## Work to complete
Go through the material and copy each line that includes "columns".
○ ○ ○ ○
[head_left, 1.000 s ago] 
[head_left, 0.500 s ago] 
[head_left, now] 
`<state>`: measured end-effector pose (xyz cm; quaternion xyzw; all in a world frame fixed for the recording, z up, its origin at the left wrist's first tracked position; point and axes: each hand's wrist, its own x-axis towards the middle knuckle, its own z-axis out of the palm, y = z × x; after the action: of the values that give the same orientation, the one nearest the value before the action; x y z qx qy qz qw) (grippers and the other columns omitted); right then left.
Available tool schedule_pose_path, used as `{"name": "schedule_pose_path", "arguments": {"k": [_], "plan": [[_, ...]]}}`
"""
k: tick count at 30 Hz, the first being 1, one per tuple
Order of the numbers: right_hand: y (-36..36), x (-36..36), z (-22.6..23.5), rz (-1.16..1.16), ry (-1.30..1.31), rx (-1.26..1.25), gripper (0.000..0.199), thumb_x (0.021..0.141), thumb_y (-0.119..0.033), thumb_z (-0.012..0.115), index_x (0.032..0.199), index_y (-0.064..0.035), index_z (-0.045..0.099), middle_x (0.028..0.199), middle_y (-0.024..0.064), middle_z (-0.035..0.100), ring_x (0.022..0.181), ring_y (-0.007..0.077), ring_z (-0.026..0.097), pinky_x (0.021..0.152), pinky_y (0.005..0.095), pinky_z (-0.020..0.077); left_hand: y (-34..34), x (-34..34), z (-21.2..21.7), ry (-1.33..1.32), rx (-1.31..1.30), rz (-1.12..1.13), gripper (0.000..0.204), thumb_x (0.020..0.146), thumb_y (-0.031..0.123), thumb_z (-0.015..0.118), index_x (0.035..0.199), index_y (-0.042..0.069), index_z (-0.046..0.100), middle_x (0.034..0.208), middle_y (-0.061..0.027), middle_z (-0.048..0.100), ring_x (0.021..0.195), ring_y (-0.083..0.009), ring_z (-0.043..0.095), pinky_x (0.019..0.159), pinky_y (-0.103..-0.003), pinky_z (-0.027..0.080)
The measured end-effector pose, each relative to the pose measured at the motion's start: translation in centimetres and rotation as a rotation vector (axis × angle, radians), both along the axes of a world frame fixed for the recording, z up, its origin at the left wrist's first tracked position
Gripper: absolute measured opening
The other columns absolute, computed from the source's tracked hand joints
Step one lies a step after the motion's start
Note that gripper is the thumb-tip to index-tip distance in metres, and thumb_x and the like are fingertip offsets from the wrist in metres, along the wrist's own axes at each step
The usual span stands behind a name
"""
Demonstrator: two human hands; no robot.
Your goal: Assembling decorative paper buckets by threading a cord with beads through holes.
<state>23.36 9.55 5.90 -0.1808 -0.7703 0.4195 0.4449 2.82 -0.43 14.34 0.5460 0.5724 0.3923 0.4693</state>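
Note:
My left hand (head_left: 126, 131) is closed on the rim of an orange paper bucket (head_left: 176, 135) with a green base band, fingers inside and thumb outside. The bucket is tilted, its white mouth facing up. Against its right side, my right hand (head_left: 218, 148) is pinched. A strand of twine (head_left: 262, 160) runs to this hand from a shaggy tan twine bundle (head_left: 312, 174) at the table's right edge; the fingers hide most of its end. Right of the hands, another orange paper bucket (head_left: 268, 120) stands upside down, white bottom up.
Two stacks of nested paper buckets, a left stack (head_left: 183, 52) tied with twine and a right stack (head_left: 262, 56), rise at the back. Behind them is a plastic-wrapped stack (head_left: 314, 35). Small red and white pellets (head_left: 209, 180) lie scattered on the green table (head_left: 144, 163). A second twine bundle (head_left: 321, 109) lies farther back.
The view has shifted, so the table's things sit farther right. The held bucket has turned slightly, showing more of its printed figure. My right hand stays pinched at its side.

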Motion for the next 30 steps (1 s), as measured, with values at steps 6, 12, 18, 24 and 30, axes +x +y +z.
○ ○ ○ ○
## Response
`<state>`: measured end-effector pose (xyz cm; quaternion xyzw; all in a world frame fixed for the recording, z up, its origin at the left wrist's first tracked position; point and axes: each hand's wrist, its own x-axis towards the middle knuckle, its own z-axis out of the palm, y = z × x; after the action: of the values that give the same orientation, the one nearest the value before the action; x y z qx qy qz qw) (grippers and the other columns omitted); right then left.
The other columns absolute, computed from the source's tracked hand joints

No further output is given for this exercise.